Room: AAPM ePoster Library
Purpose: Incident learning systems are amassing reports both within institutions and nationally/internationally. As these data repositories grow, the (unstructured) data must be analyzed in a way that that is scalable. Here we develop a novel method for categorizing reports which uses an unsupervised clustering algorithm on the narrative text.
Methods: We analyzed 6,430 reports of near-miss incident reports from a single institution. The text of the report is tokenized using the tidytext package in R. For each report and each token, we calculated the text frequency inverse document frequency (TFIDF), a standard metric using in natural language processing that quantifies the frequency in a report and the uniqueness among reports.
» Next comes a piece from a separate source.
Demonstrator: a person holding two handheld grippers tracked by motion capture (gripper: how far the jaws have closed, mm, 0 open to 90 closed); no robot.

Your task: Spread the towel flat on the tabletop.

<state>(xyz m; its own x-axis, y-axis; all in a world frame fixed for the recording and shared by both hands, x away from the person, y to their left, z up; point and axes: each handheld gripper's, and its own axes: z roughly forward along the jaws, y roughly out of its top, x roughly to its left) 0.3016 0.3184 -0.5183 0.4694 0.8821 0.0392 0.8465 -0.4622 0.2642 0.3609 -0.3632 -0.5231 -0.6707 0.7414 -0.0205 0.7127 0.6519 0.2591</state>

After generating a numeric matrix of TFIDF values, we applied K-means clustering in order to group reports, using K = 30 clusters, 5 starting values, and a maximum of 100 iterations per starting value.
Results: The K-mean clustering algorithm resulted in meaningful clusters of reports, though this initial analysis resulted in two large clusters that do not define narrow topics. Identification of tokens with high TFIDF values within these clusters suggests that removing certain low-value tokens (e.g. numerical quantities) before clustering could help improve clustering. Further development is focusing on token refinement, and optimizing the starting values and number of iterations per starting value to improve clustering.
Conclusion: The method presented here offers a novel means of categorizing and analyzing near-miss incident reports. Because it requires minimal human intervention it is potentially more reproducible and scalable to large data sets and across systems. The ability to categorize safety reports has many applications including the identification of high-priority quality gaps, quantifying trends over time and to comparison across systems.